La montée des eaux

Suspendre le temps

Suspendre le temps à l’anneau d’un coeur

au bout de chaque souffle le sentir vibrer

saisir le point ultime de son éclosion

sans briser sa coquille prématurément

ne pas hâter les choses – indicibles –

.

Ecouter le son prodigieux

lorsqu’il se déploie puis déferle

en milliard de paillettes soulevées

puis dispersées qui lentement retombent

dans l’Or de l’Instant

.

Croquer l’instant

Je vous parle depuis le royaume de l’enfance

quand la tendresse coulait comme lait maternel

quelques traits de pastel suffisaient à la saisir

et la richesse venait se nicher dans l’instant

qu’un amour infini bordait jour après jour

.

Caprice

La vie est simple

comme une petite fille presque docile

qui s’accroche à ses rêves

et demeure

sur son âme perchée

.

Accompagnement

Donner la main

à l’enfant que je

ne suis plus.

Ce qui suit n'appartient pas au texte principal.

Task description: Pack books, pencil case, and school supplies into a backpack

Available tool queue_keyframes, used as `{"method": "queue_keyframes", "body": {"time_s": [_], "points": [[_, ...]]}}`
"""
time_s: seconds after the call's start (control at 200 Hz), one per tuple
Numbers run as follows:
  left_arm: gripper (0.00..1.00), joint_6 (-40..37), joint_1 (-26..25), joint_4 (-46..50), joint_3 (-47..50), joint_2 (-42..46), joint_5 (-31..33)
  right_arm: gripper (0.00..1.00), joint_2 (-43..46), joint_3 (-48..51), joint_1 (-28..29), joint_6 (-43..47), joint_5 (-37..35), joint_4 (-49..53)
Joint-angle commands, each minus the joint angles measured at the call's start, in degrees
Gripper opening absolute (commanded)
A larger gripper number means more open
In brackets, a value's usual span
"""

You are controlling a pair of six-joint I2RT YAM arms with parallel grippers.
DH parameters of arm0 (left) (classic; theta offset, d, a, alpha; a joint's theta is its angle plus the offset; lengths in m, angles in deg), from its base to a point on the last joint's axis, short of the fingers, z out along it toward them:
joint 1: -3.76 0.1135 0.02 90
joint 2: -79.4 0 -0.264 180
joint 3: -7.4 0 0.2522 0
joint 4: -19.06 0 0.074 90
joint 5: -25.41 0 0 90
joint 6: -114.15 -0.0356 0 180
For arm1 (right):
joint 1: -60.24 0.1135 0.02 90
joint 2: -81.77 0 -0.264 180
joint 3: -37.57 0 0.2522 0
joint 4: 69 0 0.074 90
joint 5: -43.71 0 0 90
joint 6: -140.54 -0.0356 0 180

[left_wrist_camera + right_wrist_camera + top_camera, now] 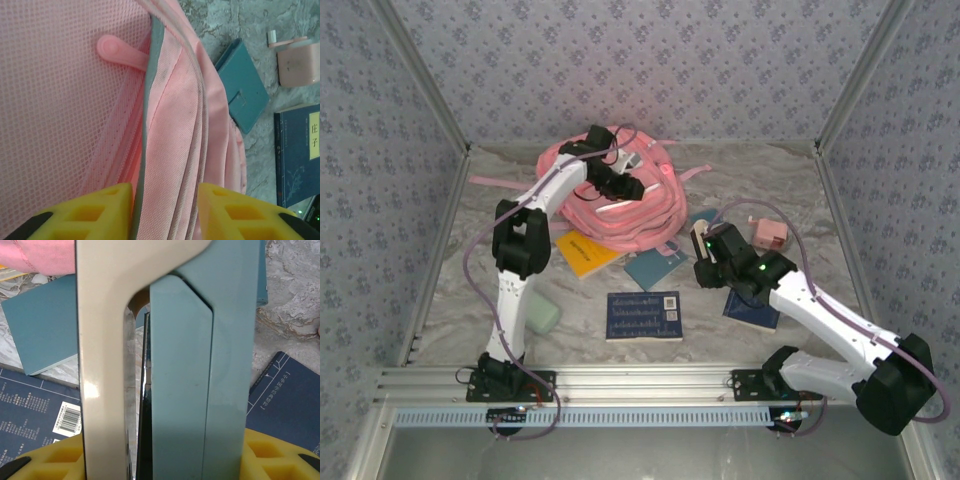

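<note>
The pink backpack [620, 195] lies at the back centre. My left gripper [620, 183] sits on top of it; in the left wrist view its yellow fingers [112, 212] stand either side of a fold of the backpack's rim [170, 125], which fills the gap between them. My right gripper [713, 258] hovers right of centre, shut on a beige [102, 365] and light-blue [200, 365] stick-shaped school supply that stands up between its pads [275, 455]. On the table lie a yellow book [585, 250], a teal book [655, 267], two navy books [643, 315] [748, 310], the mint pencil case [542, 316] and a pink box [768, 233].
A pink zipper pull [117, 50] lies on the mesh lining. Backpack straps [495, 182] trail left and right across the marbled table [830, 215]. Metal frame posts and patterned walls close in the sides and back.
</note>
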Motion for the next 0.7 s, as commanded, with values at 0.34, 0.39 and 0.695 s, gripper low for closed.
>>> {"method": "queue_keyframes", "body": {"time_s": [0.34,0.39,0.695], "points": [[0.38,-3.77,-0.68,4.24,-1.45,-2.08,5.17,0.48,1.33,0.79,-0.45,-0.03,1.56,-2.33],[0.27,-3.99,-0.93,4.45,-1.9,-2.49,4.93,0.48,1.35,0.8,-0.45,-0.04,1.56,-2.21],[0.0,-1.95,-1.2,3.72,-6.65,1.75,0.12,0.49,2.43,0.41,-0.69,-0.45,1.01,-1.67]]}}
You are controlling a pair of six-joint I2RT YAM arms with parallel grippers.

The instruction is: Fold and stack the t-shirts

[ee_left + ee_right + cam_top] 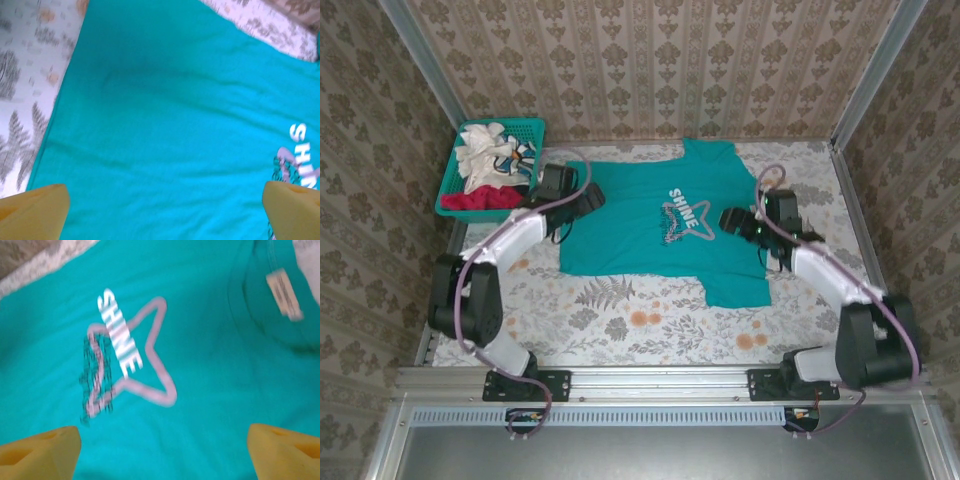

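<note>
A teal t-shirt (630,235) with a white "SHINE" star print (677,215) lies spread flat on the table, its collar toward the right. My left gripper (588,197) hovers open over the shirt's left part; in the left wrist view its yellow fingers (35,210) stand wide apart above plain teal cloth (165,115). My right gripper (732,220) hovers open near the print. In the right wrist view its gripper (165,450) holds nothing, with the print (125,350) and the collar label (283,294) ahead. Red (475,201) and white (485,150) t-shirts lie bunched in the basket.
A teal mesh basket (525,124) stands at the back left corner of the table. The floral tablecloth (650,320) shows in front of the shirt. Metal frame posts and papered walls close in the left, right and back sides.
</note>
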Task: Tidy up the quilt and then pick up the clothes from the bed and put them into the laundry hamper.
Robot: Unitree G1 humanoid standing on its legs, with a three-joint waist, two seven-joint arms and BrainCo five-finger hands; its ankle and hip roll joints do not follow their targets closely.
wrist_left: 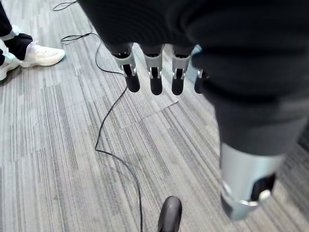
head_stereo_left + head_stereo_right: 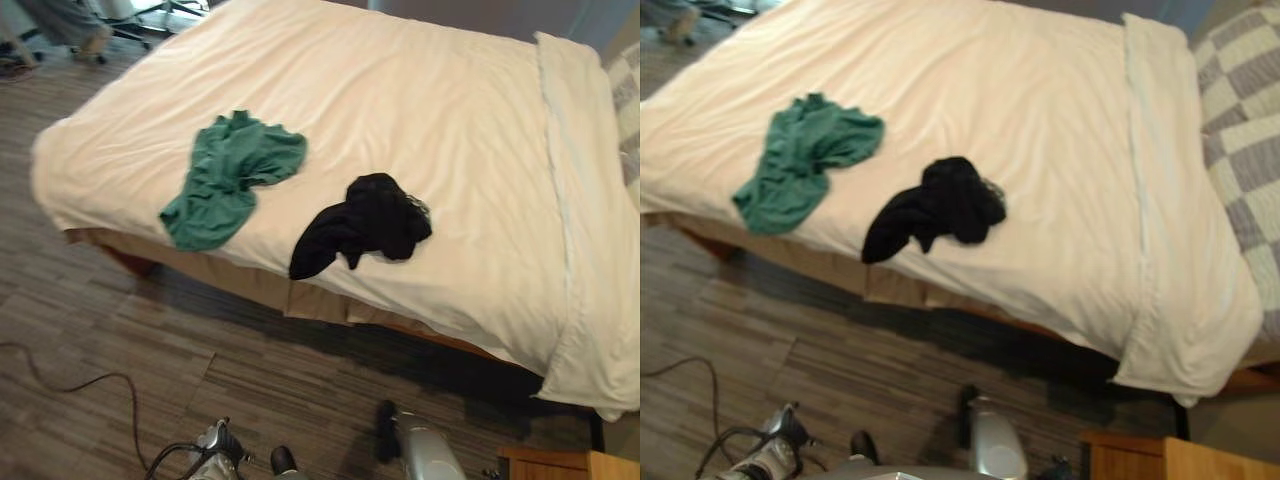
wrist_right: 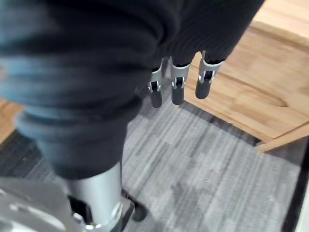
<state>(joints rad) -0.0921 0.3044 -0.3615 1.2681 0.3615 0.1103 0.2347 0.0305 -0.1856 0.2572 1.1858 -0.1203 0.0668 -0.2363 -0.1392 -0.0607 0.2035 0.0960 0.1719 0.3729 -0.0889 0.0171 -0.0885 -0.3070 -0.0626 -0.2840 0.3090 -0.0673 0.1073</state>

Courir

aux abois une chose

à la fois et je noue

dans la langue d’ici-bas

un mouchoir en guise

de revoir – un signe

.

Soulever le rideau

côté verso

.

Sortir l’invisible

de son corridor de rêve

.

Responsabilité

L’enfant dans l’allée du jardin

s’émerveille d’un rien

et marche vers la rose

.

Le poète voit plus loin

contemplant le ciel

il marche vers l’étoile

.

Pourtant l’enfant

est plus près de l’étoile

que le poète ne le sera jamais

.

Si celui-ci ne remarque

ni la rose, ni l’enfant

quel avenir pour cette enfant

placée derrière deux ombres

qui rament en mondes opposés ?

.

La mère est inatteignable

le père attend à la porte

du ciel ou de l’enfer

il rêve d’aller la chercher

là où elle a sombré

se pourrait-il qu’elle soit

cachée dans les mots

qu’il n’a jamais voulu lire

cachée dans la parole

qu’il n’est jamais parvenu à libérer ?

L’enfant détient la clef

mais elle ne sait qu’en faire

La jeter à l’eau ?

La lancer vers le ciel ?

Cela ne se peut

car l’enfant est la clef

et elle équilibre

la barque

entre deux forces

qui l’aspirent

*

La montée des eaux

La montée des eaux

n’épargnera pas la croix

.

à ses pieds reposaient nos ombres

les voilà englouties

…..

[ Ceci est le début d’un recueil dont le titre sera « La montée des eaux suivi de Consoler les orages ». L’illustration est d’Isabella Werkhoven ]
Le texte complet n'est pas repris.